→ **Exercise brief**: Would you restate the entries below exactly, keeping every line?

(Records from a data collection)

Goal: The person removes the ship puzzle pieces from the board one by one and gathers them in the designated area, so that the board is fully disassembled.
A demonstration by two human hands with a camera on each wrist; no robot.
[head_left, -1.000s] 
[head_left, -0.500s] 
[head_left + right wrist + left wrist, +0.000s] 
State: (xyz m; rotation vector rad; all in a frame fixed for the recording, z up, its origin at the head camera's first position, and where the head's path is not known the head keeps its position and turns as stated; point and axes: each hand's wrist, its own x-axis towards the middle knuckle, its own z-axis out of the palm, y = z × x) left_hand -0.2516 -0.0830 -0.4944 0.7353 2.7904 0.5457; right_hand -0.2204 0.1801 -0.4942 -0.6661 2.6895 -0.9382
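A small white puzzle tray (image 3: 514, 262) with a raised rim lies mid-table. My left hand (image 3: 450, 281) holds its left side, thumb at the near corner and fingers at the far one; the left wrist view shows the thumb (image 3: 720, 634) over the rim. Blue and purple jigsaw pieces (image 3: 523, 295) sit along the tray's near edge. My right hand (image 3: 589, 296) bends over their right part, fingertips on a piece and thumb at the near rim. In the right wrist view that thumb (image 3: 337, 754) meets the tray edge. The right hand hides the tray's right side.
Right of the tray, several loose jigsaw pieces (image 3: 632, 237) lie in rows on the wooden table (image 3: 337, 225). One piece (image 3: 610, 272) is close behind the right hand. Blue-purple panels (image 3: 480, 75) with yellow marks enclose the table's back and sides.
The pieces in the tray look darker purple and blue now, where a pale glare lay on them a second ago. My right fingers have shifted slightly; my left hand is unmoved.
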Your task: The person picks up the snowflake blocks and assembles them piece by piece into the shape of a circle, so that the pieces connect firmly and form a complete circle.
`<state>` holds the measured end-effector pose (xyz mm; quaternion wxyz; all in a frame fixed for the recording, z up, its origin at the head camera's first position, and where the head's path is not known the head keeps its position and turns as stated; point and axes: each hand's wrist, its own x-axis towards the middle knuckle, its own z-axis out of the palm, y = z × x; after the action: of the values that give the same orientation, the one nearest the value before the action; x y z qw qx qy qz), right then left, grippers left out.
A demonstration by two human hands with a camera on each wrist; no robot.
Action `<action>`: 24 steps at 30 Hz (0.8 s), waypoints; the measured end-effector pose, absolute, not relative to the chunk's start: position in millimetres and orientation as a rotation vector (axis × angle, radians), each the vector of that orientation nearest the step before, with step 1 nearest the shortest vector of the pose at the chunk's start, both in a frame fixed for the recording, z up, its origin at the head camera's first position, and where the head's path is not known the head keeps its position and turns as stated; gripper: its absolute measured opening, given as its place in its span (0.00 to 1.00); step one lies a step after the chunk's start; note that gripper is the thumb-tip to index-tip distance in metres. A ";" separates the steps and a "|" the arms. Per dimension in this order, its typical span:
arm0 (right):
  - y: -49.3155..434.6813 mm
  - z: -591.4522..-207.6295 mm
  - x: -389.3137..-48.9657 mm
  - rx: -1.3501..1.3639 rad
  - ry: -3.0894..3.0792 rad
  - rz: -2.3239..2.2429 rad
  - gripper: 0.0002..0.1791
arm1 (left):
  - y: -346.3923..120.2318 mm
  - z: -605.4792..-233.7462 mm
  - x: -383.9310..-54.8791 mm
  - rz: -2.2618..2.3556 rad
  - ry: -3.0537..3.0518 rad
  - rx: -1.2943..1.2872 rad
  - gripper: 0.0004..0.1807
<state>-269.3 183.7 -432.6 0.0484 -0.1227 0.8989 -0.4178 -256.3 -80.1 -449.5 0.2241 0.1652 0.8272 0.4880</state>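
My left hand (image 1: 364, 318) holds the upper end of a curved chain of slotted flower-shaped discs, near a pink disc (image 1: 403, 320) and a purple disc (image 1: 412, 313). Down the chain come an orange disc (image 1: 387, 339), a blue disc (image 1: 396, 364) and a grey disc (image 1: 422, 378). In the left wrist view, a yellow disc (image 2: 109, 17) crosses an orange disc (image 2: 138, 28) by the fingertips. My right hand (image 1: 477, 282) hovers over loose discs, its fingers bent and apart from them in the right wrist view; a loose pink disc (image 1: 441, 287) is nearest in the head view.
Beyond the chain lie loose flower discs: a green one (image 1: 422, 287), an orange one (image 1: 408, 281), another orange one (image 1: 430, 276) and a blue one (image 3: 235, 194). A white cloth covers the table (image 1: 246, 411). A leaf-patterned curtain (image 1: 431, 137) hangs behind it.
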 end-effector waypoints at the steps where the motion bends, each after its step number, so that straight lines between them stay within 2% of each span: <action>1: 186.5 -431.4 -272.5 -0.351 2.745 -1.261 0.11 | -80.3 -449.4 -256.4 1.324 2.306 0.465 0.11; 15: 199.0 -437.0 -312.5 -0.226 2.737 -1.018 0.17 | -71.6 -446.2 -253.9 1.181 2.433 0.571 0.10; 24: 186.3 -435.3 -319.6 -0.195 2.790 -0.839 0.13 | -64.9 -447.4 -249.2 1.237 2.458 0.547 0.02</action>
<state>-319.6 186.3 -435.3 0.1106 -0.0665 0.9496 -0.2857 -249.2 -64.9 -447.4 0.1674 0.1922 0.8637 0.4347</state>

→ **Task output**:
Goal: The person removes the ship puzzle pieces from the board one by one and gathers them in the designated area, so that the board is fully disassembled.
A demonstration by two human hands with a camera on each wrist; no robot.
[head_left, -1.000s] 
[head_left, -0.500s] 
[head_left + right wrist + left wrist, +0.000s] 
State: (xyz m; rotation vector rad; all in a frame fixed for the recording, z up, its origin at the head camera's first position, and where the head's path is not known the head keeps its position and turns as stated; point and axes: each hand's wrist, its own x-axis towards the middle knuckle, its own z-axis out of the palm, y = z × x) left_hand -0.2516 -0.0830 -0.4944 0.7353 2.7904 0.5457; right_hand -0.2204 0.1801 -0.4942 -0.6661 2.6895 -0.9382
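A small white puzzle tray (image 3: 514, 262) with a raised rim lies mid-table. My left hand (image 3: 450, 281) holds its left side, thumb at the near corner and fingers at the far one; the left wrist view shows the thumb (image 3: 720, 634) over the rim. Blue and purple jigsaw pieces (image 3: 523, 295) sit along the tray's near edge. My right hand (image 3: 589, 296) bends over their right part, fingertips on a piece and thumb at the near rim. In the right wrist view that thumb (image 3: 337, 754) meets the tray edge. The right hand hides the tray's right side.
Right of the tray, several loose jigsaw pieces (image 3: 632, 237) lie in rows on the wooden table (image 3: 337, 225). One piece (image 3: 610, 272) is close behind the right hand. Blue-purple panels (image 3: 480, 75) with yellow marks enclose the table's back and sides.
The pieces in the tray look darker purple and blue now, where a pale glare lay on them a second ago. My right fingers have shifted slightly; my left hand is unmoved.
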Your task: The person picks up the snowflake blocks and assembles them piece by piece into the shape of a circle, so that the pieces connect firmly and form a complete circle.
`<state>` holds the measured end-effector pose (xyz mm; quaternion wxyz; all in a frame fixed for the recording, z up, its origin at the head camera's first position, and where the head's path is not known the head keeps its position and turns as stated; point and axes: each hand's wrist, its own x-axis towards the middle knuckle, its own z-axis out of the palm, y = z × x; after the action: of the values that give the same orientation, the one nearest the value before the action; x y z qw qx qy qz), right then left, grippers left out.
A demonstration by two human hands with a camera on each wrist; no robot.
Action `<action>`: 24 steps at 30 Hz (0.8 s), waypoints; the measured end-effector pose, absolute, not relative to the chunk's start: position in millimetres and orientation as a rotation vector (axis × angle, radians), each the vector of that orientation nearest the step before, with step 1 nearest the shortest vector of the pose at the chunk's start, both in a frame fixed for the recording, z up, its origin at the head camera's first position, and where the head's path is not known the head keeps its position and turns as stated; gripper: its absolute measured opening, given as its place in its span (0.00 to 1.00); step one lies a step after the chunk's start; note that gripper is the thumb-tip to index-tip distance in metres. A ";" separates the steps and a "|" the arms. Per dimension in this order, its typical span:
arm0 (right):
  - y: -49.3155..434.6813 mm
  - z: -591.4522..-207.6295 mm
  - x: -389.3137..-48.9657 mm
  - rx: -1.3501..1.3639 rad
  - ry: -3.0894..3.0792 rad
  - rz: -2.3239..2.2429 rad
  - gripper: 0.0002..0.1791
arm1 (left):
  - y: -346.3923..120.2318 mm
  - z: -605.4792..-233.7462 mm
  - x: -383.9310..-54.8791 mm
  - rz: -2.2618..2.3556 rad
  - ry: -3.0537..3.0518 rad
  - rx: -1.2943..1.2872 rad
  - gripper: 0.0004..0.1807
<state>-269.3 183.7 -432.6 0.0484 -0.1227 0.8989 -0.4178 -256.3 -80.1 -449.5 0.2241 0.1652 0.8272 0.4880</state>
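My left hand (image 1: 364, 318) holds the upper end of a curved chain of slotted flower-shaped discs, near a pink disc (image 1: 403, 320) and a purple disc (image 1: 412, 313). Down the chain come an orange disc (image 1: 387, 339), a blue disc (image 1: 396, 364) and a grey disc (image 1: 422, 378). In the left wrist view, a yellow disc (image 2: 109, 17) crosses an orange disc (image 2: 138, 28) by the fingertips. My right hand (image 1: 477, 282) hovers over loose discs, its fingers bent and apart from them in the right wrist view; a loose pink disc (image 1: 441, 287) is nearest in the head view.
Beyond the chain lie loose flower discs: a green one (image 1: 422, 287), an orange one (image 1: 408, 281), another orange one (image 1: 430, 276) and a blue one (image 3: 235, 194). A white cloth covers the table (image 1: 246, 411). A leaf-patterned curtain (image 1: 431, 137) hangs behind it.
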 end-effector waypoints at the steps where the motion bends, each after its step number, so that straight lines between them stay within 2% of each span: <action>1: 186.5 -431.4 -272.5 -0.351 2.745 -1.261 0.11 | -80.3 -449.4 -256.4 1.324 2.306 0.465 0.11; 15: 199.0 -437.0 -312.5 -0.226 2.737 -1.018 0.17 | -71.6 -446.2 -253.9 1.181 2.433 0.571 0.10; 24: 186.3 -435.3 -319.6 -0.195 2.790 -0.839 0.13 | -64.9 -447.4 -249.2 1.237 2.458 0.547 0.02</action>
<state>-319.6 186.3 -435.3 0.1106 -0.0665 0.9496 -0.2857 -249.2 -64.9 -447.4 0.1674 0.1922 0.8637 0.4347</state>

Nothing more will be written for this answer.